Previous studies have suggested a “J shaped” association between sodium intake and cardiovascular disease or death, but many of these studies included participants at high cardiovascular risk who were not representative of the general population. But in the Prospective Urban Rural Epidemiology (PURE) study, published in the New England Journal of Medicine last month, researchers examined how urinary sodium and potassium excretion was associated with death and major cardiovascular events in a population group who largely had no history of cardiovascular disease.
The researchers obtained morning fasting urine samples from 101 945 people in 17 high and middle income countries, 42% of whom lived in China. Estimated 24 hour sodium and potassium excretion was calculated for each person, and this was used as a surrogate for sodium and potassium intake. The mean estimated 24 hour sodium excretion was 4.93 g, and the mean estimated 24 hour potassium excretion was 2.12 g.
Patients were followed up for an average of 3.7 years. Over the study period 3317 people (3.3%) died or had a major cardiovascular event: of these, 1976 participants died, 650 from cardiovascular causes; 857 had myocardial infarction; 872 had stroke; and 261 had heart failure (some participants experienced more than one cardiovascular event). The researchers set reference ranges based on the estimated excretion of sodium and potassium: for sodium the reference range was set at 3.00 g to 5.99 g a day, and for potassium it was set at less than 1.50 g a day.

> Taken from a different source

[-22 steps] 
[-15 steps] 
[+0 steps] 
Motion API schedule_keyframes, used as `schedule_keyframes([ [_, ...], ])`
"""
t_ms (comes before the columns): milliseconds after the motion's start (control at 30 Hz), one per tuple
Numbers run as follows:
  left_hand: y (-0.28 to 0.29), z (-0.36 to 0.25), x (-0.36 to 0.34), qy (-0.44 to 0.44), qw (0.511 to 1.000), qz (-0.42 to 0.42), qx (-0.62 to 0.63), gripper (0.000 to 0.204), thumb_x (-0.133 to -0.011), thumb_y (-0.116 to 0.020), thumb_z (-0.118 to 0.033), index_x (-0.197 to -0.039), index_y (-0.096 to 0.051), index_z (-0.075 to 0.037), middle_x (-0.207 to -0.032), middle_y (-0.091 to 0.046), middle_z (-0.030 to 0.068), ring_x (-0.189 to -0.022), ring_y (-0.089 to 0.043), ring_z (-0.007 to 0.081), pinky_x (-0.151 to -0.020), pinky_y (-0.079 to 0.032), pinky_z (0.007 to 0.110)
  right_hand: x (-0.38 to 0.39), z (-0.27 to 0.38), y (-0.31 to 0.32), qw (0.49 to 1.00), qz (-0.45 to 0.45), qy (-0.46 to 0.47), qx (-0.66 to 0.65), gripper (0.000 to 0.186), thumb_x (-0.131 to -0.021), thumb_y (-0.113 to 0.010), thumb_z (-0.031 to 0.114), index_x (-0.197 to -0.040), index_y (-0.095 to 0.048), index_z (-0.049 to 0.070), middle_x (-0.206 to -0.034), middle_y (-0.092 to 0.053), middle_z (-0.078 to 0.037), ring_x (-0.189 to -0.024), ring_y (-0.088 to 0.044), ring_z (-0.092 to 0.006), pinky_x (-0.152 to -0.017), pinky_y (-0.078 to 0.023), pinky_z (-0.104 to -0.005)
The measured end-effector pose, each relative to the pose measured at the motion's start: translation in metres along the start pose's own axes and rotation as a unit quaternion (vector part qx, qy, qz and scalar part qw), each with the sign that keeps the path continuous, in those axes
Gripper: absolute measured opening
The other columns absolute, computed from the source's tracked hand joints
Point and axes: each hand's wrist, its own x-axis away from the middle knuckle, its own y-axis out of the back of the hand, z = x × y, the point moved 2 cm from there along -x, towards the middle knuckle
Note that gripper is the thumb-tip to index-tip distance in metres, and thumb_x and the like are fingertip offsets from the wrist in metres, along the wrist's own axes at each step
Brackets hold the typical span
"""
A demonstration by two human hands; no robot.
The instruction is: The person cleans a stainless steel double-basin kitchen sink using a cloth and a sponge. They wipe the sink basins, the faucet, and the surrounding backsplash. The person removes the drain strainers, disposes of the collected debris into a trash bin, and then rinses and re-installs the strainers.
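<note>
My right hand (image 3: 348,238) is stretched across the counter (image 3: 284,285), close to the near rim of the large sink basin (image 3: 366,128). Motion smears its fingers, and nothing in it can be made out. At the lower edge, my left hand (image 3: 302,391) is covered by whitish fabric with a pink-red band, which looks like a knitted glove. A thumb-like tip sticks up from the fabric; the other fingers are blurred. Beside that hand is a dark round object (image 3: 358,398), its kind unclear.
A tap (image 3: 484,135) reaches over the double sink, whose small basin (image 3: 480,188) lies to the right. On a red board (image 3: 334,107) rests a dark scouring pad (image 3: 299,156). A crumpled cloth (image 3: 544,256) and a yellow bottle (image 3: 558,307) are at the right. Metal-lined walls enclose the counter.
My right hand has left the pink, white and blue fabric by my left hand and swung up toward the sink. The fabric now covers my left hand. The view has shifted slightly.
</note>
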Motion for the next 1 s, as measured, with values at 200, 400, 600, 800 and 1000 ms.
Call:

Higher than estimated sodium excretion (≥7 g a day) was associated with an increased risk of death or major cardiovascular event (odds ratio 1.15 (95% confidence interval 1.02 to 1.30)) compared with the reference range, and this association was strongest in patients with hypertension. But patients with estimated sodium excretion of less than 3 g a day were also found to have a higher risk of death or major cardiovascular event (1.27 (1.12 to 1.44)) than those in the reference range.
Potassium excretion higher than the reference level of less than 1.5 g a day was associated with a lower risk of death or major cardiovascular event.
Current guidelines for preventing cardiovascular morbidity recommend a maximum sodium intake of 1.5 g to 2.4 g a day, and they are based on evidence from largely short term clinical trials showing that reducing sodium intake from a moderate to a low level resulted in modest reductions in blood pressure.
The authors of the PURE study said, “The projected benefits of low sodium intake with respect to cardiovascular disease are derived from models of data from these blood pressure trials that assume a linear relationship between sodium intake and blood pressure and between blood pressure and cardiovascular events.
“Implicit in these guidelines is the assumption that there is no unsafe lower limit of sodium intake. However, sodium is known to play a critical role in normal human physiology, and activation of the renin-angiotensin-aldosterone system occurs when sodium intake falls below approximately 3.0 g per day.”
They added, “An increased potassium intake may reduce the risk of death and cardiovascular disease through its effects on blood pressure, or it may simply be a marker of healthy dietary patterns that are rich in potassium (eg, high consumption of fruit and vegetables).”
After adjustment for fruit and vegetable intake and blood pressure, the association between potassium excretion and reduced risk of death and major cardiovascular event was attenuated, the authors noted.